42: Shop for a lender before a house. A buyer who is pre-approved for a loan is more attractive to sellers. For pre-approval, the lender checks your credit and income and okays a maximum loan within a certain time frame. That's different from being pre-qualified -- which means a lender tells you how much house you can afford based on your income but doesn't commit to a loan.
43: The 28/36 rule. The lenders' guideline to how much mortgage you can afford. It caps total housing expenses (including taxes and insurance) at 28 percent of your gross income and total debt payment (including cars and credit cards) at 36 percent. Some lenders will bend this rule, but a heavy debt burden leaves you more vulnerable in the event of unexpected financial setbacks.
44: How a mortgage works. In the early years of your loan, your payment goes almost entirely to interest. The portion that goes to principal gradually builds with every payment.
45: When to choose an adjustable-rate mortgage. If you'll move within the next three to five years, the interest savings are worth it. (ARM rates tend to be one to two percentage points lower than rates for a conventional 30-year loan.)
46: When to pay points to lower your rate. If you expect to stay in your home for a long time, your interest savings will more than make up the cost of the points (one point equals 1 percent of the loan). Do the math using the calculators at financenter.com or lendingtree.com.
47: When you should refinance. Think about a refi when interest rates fall one percentage point below your rate. The decision then comes down to whether you'll save enough to cover the costs. If refinancing will cut your payment by $150 a month and closing costs are $5,000, you will need 33 months to break even. But don't forget to take into account how far you've paid down your mortgage. Refinancing a six-year-old loan with another 30-year mortgage means that paying off your home will take 36 years and possibly cost you more in interest than if you'd stuck with the original loan. Another option is to refinance into a 15-year loan.

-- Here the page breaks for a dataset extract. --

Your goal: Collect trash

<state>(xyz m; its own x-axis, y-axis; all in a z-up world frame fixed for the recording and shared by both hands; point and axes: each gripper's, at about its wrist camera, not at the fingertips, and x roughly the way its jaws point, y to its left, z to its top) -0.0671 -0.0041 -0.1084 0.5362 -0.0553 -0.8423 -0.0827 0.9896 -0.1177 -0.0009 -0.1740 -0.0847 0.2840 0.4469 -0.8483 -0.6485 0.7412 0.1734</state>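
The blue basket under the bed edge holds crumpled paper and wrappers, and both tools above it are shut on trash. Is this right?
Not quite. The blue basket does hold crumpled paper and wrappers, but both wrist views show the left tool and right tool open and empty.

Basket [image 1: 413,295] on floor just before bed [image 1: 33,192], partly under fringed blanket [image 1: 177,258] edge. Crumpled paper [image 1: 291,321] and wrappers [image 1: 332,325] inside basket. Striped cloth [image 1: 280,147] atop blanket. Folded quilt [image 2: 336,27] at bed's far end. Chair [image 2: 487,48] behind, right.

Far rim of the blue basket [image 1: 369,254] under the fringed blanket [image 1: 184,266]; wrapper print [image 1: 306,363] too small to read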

48: When to tap your home equity. Do it to improve or maintain your home, or to refinance high-interest credit-card debt, but not for luxuries.
49: Raising your deductible is the surest way to cut your homeowners insurance costs. If you increase your deductible from $500 to $1,000, you'll cut your premium by as much as 25 percent.

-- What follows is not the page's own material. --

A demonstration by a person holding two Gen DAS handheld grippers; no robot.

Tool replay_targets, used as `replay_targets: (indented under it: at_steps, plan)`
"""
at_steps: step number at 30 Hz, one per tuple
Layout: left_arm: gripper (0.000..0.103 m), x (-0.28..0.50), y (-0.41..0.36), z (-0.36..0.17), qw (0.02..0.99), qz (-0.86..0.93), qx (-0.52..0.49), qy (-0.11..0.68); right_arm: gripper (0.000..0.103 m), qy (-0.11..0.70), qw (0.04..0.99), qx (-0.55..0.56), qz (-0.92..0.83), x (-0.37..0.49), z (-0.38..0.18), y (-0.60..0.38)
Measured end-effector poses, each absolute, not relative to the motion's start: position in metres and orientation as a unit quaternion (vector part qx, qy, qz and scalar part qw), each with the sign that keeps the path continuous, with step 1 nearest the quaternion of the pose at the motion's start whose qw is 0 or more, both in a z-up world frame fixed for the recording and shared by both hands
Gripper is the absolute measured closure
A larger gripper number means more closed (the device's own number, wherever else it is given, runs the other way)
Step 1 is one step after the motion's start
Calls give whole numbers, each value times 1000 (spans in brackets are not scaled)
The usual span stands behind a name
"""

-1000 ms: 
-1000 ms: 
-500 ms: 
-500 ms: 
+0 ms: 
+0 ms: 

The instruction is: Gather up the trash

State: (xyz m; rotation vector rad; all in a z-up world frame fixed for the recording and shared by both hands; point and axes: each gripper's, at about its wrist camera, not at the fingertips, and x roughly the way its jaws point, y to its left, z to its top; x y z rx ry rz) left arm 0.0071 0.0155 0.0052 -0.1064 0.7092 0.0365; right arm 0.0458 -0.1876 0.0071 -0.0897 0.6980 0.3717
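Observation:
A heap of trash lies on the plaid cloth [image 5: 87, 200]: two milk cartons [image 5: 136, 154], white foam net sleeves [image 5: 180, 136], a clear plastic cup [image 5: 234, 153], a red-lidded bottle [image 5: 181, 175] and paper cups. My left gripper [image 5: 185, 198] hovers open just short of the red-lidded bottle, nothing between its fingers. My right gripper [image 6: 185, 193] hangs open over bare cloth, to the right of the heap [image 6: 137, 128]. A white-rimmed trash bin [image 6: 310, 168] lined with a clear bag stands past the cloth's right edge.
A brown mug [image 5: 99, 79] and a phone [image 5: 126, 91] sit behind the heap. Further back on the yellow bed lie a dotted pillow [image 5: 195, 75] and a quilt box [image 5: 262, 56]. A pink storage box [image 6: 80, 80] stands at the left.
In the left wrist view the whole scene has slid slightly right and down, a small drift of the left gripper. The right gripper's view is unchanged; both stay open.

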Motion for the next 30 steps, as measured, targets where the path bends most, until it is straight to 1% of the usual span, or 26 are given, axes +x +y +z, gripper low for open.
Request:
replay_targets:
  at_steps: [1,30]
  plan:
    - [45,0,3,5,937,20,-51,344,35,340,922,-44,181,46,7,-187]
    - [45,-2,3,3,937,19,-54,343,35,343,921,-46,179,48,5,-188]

50: It can be cheaper not to file a claim. Don't file home insurance claims unless the bill exceeds your deductible by several hundred dollars. Otherwise, you'll usually end up giving the money right back to the insurer in the form of a higher premium. Even calling your insurance agent can show up on your claims record and raise your rates. Read your policy first to determine whether your claim will be covered.
51: What your homeowners insurance may not cover.
- The full cost of rebuilding your home. Unless you buy replacement-cost coverage, the insurer will deduct for depreciation when determining how much to compensate you for the loss of your home.
- Floods and earthquakes. A burst pipe that floods your basement is covered. But damage from heavy rain or an overflowing creek may not be. You'll need separate flood insurance for that.
- Luxury items. A basic homeowners policy covers the structure of your home, your personal belongings and liability. You'll need a rider or extra insurance for high-end items such as jewelry, cameras, computers and artwork.